Technically, the University of Stuttgart performed a comprehensive life‑cycle assessment (LCA) of the full range of electricity and heat technologies considered in the energy scenarios. Using the system‑dynamics model developed by ISE, the team quantified both direct and indirect contributions of each scenario to climate change, thereby identifying potential conflicts with national climate targets. These findings are documented in Loibl (2022) and Loibl (2023). While a similar resource‑level representation could not be achieved—due to challenges outlined in AP 5 and the absence of defined physical upper limits for German resource consumption—the LCA provided a detailed inventory of material requirements for each technology. Representative technologies were selected based on installed capacity and critical raw‑material content, and technology data sheets were created to ensure consistency across all work packages. The resulting material‑intensity figures were incorporated into the University of Stuttgart’s curriculum, adding a module on resource criticality to the “Sustainability and Holistic Accounting” lecture series. Two student theses were supervised, and five students were engaged as research assistants. The LCA outcomes, particularly the material‑demand tables, were published in Gervais et al. (2022) and are available for use by other research institutions. The project also demonstrated the feasibility of integrating environmental impacts—such as greenhouse‑gas potential and resource depletion—derived from LCA into broader energy‑system analyses, a capability that the consortium regards as both possible and desirable.

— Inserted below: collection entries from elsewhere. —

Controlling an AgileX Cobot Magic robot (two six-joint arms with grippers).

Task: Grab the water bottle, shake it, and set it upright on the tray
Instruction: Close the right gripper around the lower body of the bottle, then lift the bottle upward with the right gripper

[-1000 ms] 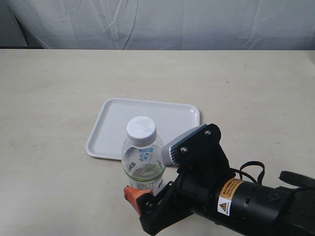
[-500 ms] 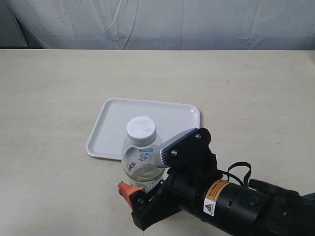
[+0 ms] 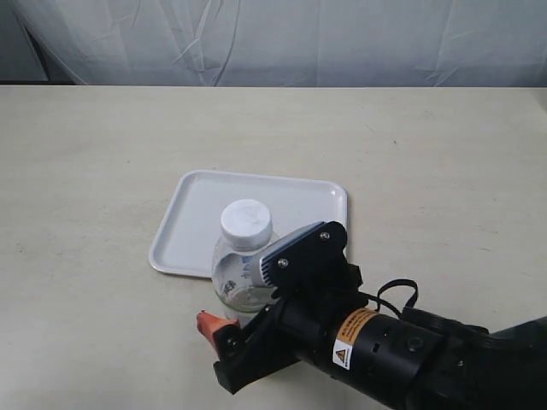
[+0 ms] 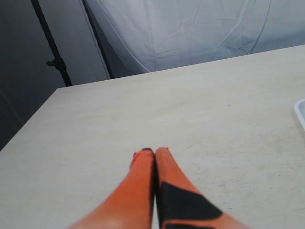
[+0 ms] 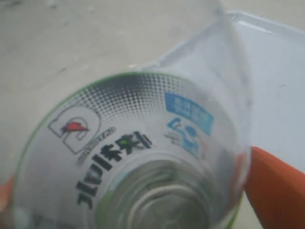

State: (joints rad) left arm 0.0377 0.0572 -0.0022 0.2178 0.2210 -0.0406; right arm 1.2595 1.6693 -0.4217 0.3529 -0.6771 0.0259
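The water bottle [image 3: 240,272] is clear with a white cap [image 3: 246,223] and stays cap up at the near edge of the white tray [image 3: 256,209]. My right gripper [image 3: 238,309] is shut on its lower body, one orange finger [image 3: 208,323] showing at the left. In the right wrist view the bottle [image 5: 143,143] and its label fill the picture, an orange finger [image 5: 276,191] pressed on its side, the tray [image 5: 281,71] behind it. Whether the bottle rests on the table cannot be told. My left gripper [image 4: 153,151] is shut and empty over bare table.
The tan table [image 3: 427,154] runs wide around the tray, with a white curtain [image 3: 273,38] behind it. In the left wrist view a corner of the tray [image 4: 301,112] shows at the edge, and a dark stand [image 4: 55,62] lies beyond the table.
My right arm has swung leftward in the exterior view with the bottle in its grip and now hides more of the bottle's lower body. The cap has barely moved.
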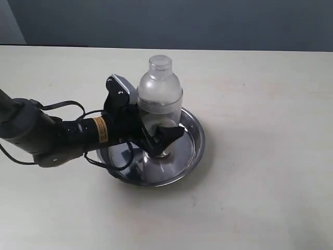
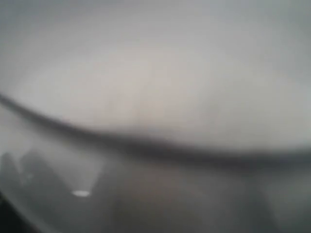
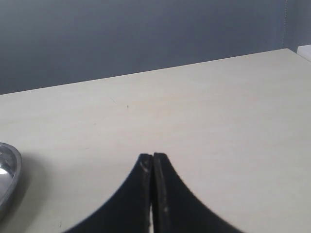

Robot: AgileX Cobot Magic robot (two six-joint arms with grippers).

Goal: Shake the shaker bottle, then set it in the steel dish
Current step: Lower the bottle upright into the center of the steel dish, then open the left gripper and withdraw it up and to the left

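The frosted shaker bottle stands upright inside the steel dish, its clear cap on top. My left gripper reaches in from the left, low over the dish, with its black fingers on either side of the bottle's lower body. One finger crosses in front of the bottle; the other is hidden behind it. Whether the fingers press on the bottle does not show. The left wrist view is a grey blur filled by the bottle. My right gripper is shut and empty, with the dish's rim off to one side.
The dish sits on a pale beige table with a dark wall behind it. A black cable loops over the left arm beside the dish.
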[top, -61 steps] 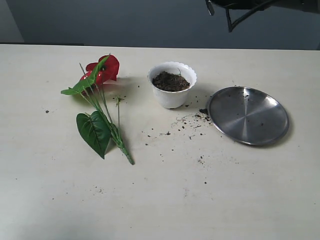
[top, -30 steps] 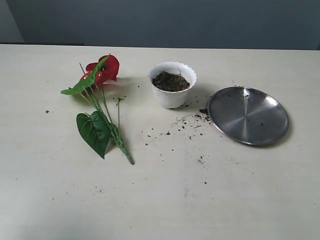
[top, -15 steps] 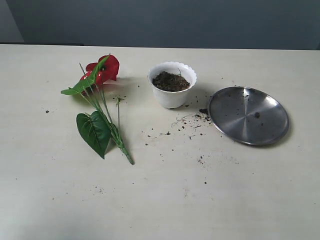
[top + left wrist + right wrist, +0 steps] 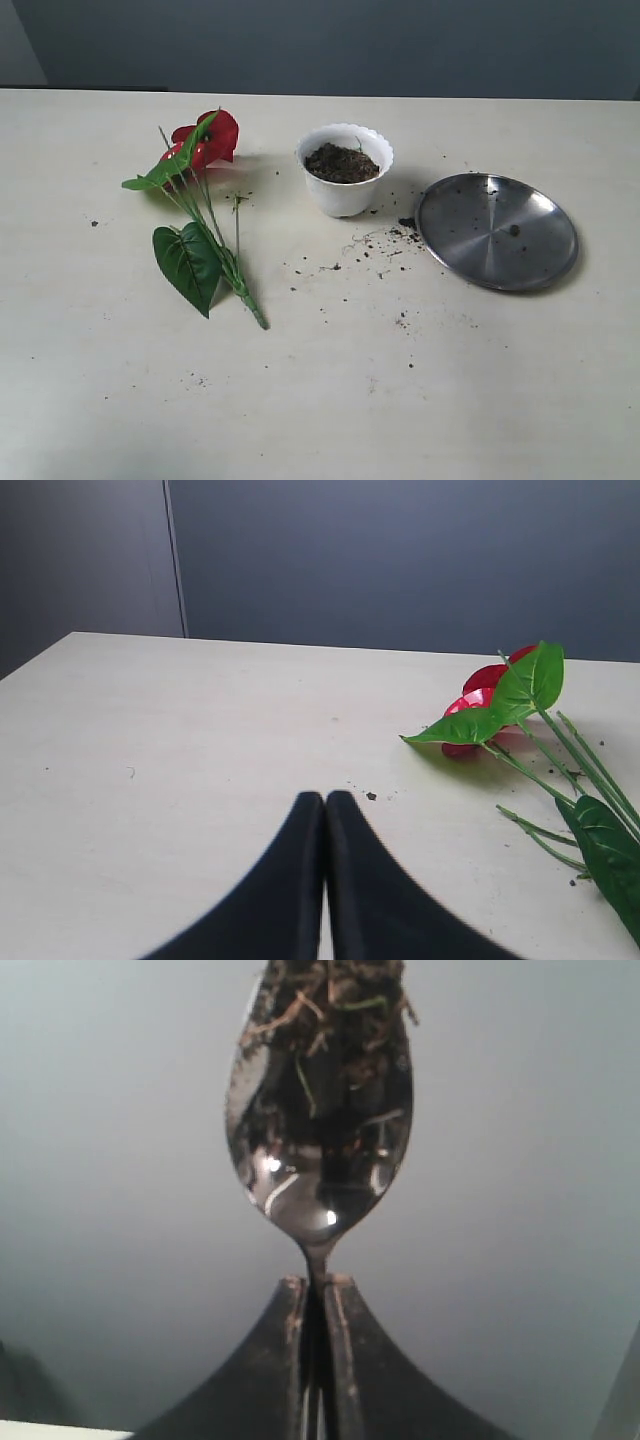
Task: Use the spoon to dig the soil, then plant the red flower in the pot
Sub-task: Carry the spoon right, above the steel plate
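Soil crumb newly on steel plate, three o'clock of pot; right gripper clamps soil-caked spoon; left gripper pinched together, empty. Digging underway.

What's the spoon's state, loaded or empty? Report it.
Loaded: dark soil with fibres lies in the bowl of the spoon.

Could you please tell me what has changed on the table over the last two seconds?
The dark arm at the top edge of the exterior view has pulled out of sight. A small crumb of soil has appeared on the steel plate. The flower, the pot and the loose specks on the table lie as before.
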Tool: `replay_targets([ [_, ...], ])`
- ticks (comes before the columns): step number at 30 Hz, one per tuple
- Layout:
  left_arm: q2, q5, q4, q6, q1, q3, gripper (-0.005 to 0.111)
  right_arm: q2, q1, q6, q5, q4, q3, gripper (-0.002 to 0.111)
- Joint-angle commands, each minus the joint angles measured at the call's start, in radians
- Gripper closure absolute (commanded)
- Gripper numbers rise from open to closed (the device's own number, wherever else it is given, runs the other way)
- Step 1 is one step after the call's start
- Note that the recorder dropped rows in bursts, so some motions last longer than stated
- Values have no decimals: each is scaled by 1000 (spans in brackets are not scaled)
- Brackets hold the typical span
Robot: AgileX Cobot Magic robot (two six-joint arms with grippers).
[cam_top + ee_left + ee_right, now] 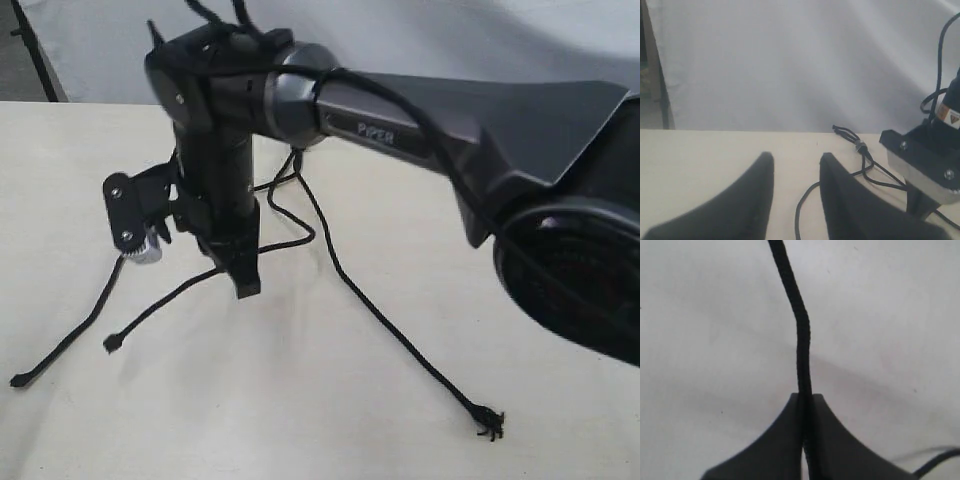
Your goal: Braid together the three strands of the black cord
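Note:
The black cord's grey band (860,147) lies on the table with short loops (842,131) beyond it. Three strands fan out from behind the arm: one ends at the far left (18,380), the middle one (150,318) runs up to my right gripper (247,288), and a long one ends in a frayed tip (488,420). My right gripper (805,397) points down and is shut on the middle strand (802,340). My left gripper (795,161) hovers open, low over the table, with a curve of strand (800,210) lying on the table below the gap between its fingers. The band is hidden in the exterior view.
The right arm (420,130) reaches across the cream table (300,400) from the right, and its wrist camera mount (130,210) hangs beside the gripper. That same wrist (925,165) shows close to my left gripper. A white cloth backdrop (790,65) rises behind the table.

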Motion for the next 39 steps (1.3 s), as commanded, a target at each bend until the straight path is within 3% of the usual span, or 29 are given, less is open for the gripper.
replay_targets([
  [1,-2,-10,3,-1,-6,3,75,-32,-104,84,9,73,0,108],
  [17,-2,-10,3,-1,-6,3,75,-32,-538,179,9,860,50,108],
  [28,-2,-10,-4,-1,-6,3,75,-32,-696,196,9,957,276,108],
  [35,-2,-10,-4,-1,-6,3,75,-32,-773,201,-171,1190,425,108],
  [39,-2,-10,-4,-1,-6,3,75,-32,-822,297,-270,1306,487,105],
])
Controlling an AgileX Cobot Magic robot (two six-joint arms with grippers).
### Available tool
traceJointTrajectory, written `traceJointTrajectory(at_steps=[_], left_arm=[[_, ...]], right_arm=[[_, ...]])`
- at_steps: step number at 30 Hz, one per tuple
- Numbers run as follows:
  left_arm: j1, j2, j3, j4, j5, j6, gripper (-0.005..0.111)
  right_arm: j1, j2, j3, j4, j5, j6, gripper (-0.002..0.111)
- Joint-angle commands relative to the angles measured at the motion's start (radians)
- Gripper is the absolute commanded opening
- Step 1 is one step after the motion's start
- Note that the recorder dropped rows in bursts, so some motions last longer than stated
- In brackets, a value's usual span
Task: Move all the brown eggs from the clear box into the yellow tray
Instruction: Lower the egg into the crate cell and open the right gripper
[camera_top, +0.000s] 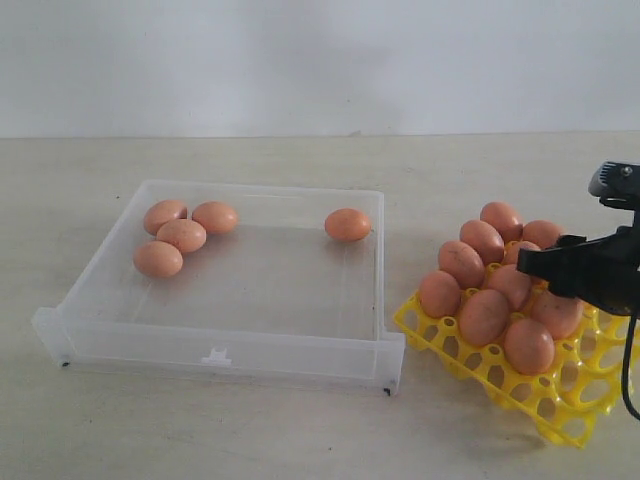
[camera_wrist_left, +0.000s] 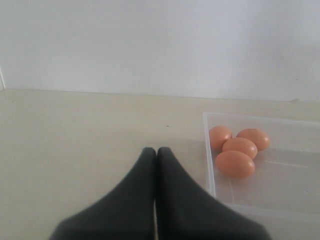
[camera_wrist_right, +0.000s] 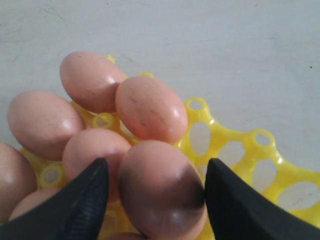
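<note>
My right tool (camera_top: 522, 264) hangs over the yellow tray (camera_top: 560, 402) at the right end of the desk (camera_top: 300, 435). The picture's edge cuts off the rest of the arm. From the wrist view, the right tool (camera_wrist_right: 156, 164) stands spread, one dark finger (camera_wrist_right: 75, 200) on each side of a brown egg (camera_wrist_right: 160, 192). A narrow gap shows between that finger and the shell. The other finger (camera_wrist_right: 240, 200) sits so close, in shadow, that I cannot tell whether it touches. I also cannot make out whether this egg sits in a cup or leans on its neighbours, since its lower end runs out of the picture.

The tray is crowded with brown eggs (camera_top: 484, 316). I count about ten, but my tool covers part of the pile, so the number is uncertain. A few cups at the near right corner are bare lattice.

The clear box (camera_top: 220, 356) lies just left of the tray, its corner almost against it. Five eggs lie inside: four bunched (camera_top: 180, 236) at the far left and one alone (camera_top: 347, 224) near the far right corner.

My left tool (camera_wrist_left: 155, 151) does not appear in the exterior view. Its own camera shows the fingers pressed together with nothing between them, above bare desk beside the box wall (camera_wrist_left: 207, 150), with the four bunched eggs (camera_wrist_left: 235, 164) just inside. The box's far side is cut off there.
</note>
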Motion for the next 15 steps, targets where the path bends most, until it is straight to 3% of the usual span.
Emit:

The collaboration framework ensured methodological rigor through the involvement of an expert advisory board and a dedicated LCA session, which helped validate data quality and analytical consistency. The University of Stuttgart’s contributions were fully reported in all project meetings, expert‑advisory sessions, and the final conference, fulfilling all reporting obligations. The results are expected to inform future publicly funded research projects, providing a solid knowledge base for assessing material demands and environmental impacts of emerging energy technologies. The project’s outputs, including peer‑reviewed publications and teaching materials, are poised to support both scientific advancement and policy development in Germany’s energy transition.